Trevor Aaronson is co-founder and associate director of the Florida Center for Investigative Reporting. He was a 2010-2011 fellow at the University of California-Berkeley’s Investigative Reporting Program. Previously, Aaronson was an investigative reporter and editor for The Commercial Appeal in Memphis, Tenn., and a staff writer for Village Voice Media‘s newspapers in Miami and Fort Lauderdale. Aaronson has won more than two dozen national and regional awards for his work. His forthcoming book about FBI terrorism stings, The Terror Factory, will be published by Ig Publishing in January 2013.
Howard Goodman, a prize-winning journalist with 35 years of experience, is a blogger/reporter. A former metro columnist and editor at the South Florida Sun Sentinel, Goodman more recently worked as a newspaper editor in Shanghai and Hong Kong. He’s been an investigative reporter at the Philadelphia Inquirer, an editor at Bloomberg News, and a staff writer at newspapers in Kansas City and Salem, Ore. Originally from Chicago, Goodman graduated from Cornell University and the University of California-Berkeley Graduate School of Journalism. He lives in Delray Beach.

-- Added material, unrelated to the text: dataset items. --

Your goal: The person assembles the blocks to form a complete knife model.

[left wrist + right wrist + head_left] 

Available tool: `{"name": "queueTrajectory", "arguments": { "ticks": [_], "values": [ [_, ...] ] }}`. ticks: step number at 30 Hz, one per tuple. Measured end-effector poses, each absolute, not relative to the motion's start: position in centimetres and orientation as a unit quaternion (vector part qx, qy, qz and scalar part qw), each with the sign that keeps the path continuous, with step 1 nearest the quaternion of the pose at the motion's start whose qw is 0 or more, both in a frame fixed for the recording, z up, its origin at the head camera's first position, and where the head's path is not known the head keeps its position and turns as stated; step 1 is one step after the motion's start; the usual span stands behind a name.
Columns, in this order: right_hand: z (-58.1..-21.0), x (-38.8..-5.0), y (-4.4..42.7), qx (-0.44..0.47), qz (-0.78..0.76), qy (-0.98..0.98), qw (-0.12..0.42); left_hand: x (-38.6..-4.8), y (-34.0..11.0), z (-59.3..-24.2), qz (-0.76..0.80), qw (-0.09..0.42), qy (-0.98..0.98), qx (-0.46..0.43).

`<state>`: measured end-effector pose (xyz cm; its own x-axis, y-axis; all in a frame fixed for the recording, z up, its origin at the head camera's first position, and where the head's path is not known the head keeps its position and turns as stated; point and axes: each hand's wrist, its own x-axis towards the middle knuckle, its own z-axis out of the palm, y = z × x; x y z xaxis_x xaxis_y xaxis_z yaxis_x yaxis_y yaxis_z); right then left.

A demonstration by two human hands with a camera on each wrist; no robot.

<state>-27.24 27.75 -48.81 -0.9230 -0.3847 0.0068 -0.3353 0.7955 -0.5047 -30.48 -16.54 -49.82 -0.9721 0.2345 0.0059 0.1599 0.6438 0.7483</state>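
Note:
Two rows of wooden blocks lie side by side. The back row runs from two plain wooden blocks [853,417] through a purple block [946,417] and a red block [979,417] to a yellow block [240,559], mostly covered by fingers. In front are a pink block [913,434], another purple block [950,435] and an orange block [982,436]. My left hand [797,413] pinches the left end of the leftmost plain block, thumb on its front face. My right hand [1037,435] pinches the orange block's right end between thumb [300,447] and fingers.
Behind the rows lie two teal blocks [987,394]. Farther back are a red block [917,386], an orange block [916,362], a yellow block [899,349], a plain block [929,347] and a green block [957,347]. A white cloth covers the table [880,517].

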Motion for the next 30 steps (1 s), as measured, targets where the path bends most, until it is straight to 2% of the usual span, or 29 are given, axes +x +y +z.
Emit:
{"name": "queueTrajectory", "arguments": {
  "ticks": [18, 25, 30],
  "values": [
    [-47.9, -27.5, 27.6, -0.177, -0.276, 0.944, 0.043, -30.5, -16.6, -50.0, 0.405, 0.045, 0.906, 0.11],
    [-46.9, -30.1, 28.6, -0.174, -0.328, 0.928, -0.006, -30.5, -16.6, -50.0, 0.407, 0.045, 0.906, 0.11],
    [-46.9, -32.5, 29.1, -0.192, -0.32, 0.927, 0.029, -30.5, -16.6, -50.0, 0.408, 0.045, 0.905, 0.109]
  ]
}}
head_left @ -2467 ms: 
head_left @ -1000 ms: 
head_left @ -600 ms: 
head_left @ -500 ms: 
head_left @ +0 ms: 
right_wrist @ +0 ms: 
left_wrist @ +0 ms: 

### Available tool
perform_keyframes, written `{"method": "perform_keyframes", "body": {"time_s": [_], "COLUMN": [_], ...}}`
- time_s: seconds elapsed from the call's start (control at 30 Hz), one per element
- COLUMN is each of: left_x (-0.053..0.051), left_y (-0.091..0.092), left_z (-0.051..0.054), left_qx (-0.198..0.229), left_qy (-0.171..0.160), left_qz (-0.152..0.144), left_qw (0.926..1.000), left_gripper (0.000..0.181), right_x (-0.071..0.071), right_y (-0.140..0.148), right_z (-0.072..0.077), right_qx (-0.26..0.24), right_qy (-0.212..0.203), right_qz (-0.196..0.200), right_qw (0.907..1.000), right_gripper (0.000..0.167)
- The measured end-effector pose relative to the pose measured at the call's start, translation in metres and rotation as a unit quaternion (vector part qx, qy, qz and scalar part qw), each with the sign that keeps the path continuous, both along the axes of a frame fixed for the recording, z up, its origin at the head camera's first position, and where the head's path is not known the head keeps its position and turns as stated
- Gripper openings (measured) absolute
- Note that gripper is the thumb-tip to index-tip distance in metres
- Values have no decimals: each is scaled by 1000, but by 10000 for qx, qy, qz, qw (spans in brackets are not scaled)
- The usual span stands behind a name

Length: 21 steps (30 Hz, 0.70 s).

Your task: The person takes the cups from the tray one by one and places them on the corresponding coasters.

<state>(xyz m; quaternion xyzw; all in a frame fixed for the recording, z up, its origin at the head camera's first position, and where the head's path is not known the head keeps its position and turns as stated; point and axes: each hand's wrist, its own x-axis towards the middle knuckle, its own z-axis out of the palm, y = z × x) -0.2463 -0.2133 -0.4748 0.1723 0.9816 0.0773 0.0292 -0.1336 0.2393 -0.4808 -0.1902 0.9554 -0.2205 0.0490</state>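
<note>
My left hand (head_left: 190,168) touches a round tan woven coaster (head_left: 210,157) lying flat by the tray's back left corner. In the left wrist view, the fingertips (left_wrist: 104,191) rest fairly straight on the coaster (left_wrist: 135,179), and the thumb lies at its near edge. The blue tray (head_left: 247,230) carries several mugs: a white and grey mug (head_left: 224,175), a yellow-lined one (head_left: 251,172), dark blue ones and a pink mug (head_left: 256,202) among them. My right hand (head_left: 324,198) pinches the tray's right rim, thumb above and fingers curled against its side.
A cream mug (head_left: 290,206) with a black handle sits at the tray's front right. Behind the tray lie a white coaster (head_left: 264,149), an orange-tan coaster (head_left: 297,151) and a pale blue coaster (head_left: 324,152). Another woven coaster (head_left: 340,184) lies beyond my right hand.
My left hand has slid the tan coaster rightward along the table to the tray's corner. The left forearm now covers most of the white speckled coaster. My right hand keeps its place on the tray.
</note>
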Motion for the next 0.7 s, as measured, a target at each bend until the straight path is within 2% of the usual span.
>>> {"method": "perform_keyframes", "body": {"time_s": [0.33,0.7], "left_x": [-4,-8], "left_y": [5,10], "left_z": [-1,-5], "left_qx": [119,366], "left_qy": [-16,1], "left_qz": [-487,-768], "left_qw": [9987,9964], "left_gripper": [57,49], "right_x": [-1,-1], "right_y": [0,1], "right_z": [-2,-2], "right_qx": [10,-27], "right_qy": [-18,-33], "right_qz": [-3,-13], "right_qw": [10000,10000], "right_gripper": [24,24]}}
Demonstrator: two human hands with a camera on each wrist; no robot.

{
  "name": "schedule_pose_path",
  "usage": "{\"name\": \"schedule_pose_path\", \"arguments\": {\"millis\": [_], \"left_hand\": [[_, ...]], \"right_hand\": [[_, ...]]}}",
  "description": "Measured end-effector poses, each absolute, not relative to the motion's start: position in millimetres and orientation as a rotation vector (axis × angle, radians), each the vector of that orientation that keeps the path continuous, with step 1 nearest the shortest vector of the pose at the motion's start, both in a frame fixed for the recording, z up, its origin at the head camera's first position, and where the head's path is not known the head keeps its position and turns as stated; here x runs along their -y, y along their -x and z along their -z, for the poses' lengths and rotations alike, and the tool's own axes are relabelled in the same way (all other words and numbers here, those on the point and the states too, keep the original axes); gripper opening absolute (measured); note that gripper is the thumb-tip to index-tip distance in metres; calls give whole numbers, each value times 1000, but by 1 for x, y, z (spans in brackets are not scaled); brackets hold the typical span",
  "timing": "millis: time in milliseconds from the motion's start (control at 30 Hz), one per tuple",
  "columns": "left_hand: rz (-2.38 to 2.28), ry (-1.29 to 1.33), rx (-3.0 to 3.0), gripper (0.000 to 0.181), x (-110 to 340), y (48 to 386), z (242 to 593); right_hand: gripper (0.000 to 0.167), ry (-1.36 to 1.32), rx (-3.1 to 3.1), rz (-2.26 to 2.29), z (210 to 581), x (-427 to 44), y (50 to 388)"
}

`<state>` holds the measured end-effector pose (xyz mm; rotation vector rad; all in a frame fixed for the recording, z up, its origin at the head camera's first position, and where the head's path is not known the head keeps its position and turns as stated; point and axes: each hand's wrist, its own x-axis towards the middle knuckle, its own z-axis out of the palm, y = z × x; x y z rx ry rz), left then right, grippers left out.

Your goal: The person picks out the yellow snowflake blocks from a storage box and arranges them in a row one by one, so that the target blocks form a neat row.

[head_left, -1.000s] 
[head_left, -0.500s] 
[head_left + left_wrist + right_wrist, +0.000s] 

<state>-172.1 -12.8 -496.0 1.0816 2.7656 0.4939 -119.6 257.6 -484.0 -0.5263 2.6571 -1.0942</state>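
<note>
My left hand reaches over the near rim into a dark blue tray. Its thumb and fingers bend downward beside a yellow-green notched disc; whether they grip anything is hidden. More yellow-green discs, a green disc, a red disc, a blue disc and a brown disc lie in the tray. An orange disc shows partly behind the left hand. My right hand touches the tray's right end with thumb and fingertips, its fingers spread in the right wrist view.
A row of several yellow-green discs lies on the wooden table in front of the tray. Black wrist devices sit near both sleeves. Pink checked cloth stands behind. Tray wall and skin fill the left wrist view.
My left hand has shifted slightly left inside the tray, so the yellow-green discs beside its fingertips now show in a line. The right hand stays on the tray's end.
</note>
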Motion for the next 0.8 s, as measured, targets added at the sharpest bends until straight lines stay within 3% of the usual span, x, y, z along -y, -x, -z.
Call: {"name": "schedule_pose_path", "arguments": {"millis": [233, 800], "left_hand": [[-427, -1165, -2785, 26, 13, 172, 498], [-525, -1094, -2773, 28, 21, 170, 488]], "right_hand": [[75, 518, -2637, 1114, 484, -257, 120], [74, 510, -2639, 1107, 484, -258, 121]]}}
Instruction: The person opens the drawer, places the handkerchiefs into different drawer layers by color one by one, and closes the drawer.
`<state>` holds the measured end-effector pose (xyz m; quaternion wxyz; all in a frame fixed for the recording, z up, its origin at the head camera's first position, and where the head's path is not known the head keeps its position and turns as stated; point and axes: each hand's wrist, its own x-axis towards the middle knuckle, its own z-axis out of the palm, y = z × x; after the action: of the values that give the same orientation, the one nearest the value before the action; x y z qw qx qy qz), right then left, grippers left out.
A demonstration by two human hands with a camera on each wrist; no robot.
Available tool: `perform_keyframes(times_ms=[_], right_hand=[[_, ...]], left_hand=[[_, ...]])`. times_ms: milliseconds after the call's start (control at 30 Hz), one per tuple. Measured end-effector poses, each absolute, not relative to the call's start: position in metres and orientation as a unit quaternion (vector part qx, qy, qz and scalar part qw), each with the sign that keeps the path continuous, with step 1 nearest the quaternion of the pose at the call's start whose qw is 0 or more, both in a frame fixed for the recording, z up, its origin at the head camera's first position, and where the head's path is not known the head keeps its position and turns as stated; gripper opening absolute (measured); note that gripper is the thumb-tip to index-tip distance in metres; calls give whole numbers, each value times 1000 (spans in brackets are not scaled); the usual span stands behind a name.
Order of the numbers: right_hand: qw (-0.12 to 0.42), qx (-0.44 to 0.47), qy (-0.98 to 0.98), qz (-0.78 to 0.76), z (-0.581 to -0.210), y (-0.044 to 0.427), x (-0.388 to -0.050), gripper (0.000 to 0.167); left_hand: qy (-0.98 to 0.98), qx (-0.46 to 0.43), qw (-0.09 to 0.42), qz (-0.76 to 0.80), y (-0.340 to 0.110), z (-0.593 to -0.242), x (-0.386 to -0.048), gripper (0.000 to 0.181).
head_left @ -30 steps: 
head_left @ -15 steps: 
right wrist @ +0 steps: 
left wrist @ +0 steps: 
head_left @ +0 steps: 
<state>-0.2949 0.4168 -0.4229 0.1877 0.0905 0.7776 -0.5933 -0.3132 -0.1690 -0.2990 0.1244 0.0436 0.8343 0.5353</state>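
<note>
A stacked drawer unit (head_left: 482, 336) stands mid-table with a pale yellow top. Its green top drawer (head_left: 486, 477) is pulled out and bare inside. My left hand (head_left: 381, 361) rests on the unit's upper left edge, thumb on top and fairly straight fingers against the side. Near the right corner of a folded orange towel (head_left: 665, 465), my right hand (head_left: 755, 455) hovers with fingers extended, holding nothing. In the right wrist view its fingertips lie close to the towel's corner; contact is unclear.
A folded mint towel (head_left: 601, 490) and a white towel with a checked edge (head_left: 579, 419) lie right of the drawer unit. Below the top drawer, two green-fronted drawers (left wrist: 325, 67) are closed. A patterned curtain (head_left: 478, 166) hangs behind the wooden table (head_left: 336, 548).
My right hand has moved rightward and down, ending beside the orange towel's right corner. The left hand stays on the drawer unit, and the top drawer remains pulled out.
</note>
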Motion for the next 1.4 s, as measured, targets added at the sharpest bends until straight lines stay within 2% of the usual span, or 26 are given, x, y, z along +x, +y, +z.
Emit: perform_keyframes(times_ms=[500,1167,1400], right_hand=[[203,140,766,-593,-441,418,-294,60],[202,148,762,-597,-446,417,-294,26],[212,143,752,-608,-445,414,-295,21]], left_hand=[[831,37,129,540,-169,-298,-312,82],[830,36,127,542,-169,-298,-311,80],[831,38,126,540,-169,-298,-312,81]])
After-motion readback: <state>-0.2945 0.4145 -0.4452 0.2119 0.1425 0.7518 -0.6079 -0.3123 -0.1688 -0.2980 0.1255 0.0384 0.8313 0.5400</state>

John Dolen is a contributing editor. He served in a variety of editorial management roles in 27 years at the South Florida Sun-Sentinel. During this period, ending in 2008, Dolen edited projects, special sections, front-page reports and was responsible for seeking and developing columnists, critics and specialty editors. He earned a B.A. in English at the University of Maryland and worked for several smaller publications before coming to the Sun-Sentinel in 1980. He lives in Davie and is working on multiple book projects in addition to freelance editing and writing.
Tristram Korten is a contributing editor. He is a Miami-based journalist who writes about armed conflict, environmental issues, and human rights concerns domestically and throughout the Caribbean and Latin America. His work has appeared in Salon, Mother Jones, Details Magazine, the Miami Herald, the New York Times, the Nature Conservancy Magazine, Miller-McCune, Maclean’s newsweekly (Canada), Courier International (France) and Maxim (Brazil), among many others. He was a columnist for the weekly Miami New Times, where he won numerous state, regional, and national awards for everything from features to investigative work.
Grant Smith is a contributing data reporter. He specializes in data reporting, analysis and GIS mapping, and his work can currently be found regularly in The Commercial Appeal in Memphis. He has also worked for the Milwaukee Journal Sentinel and Gannett News Service. He teaches a web development course at the University of Memphis and blogs about beer at FuzzyBrew.com. He received his master’s degree in journalism from the University of Missouri, where he worked for the National Institute for Computer-Assisted Reporting and as an assistant city editor for the Columbia Missourian daily newspaper.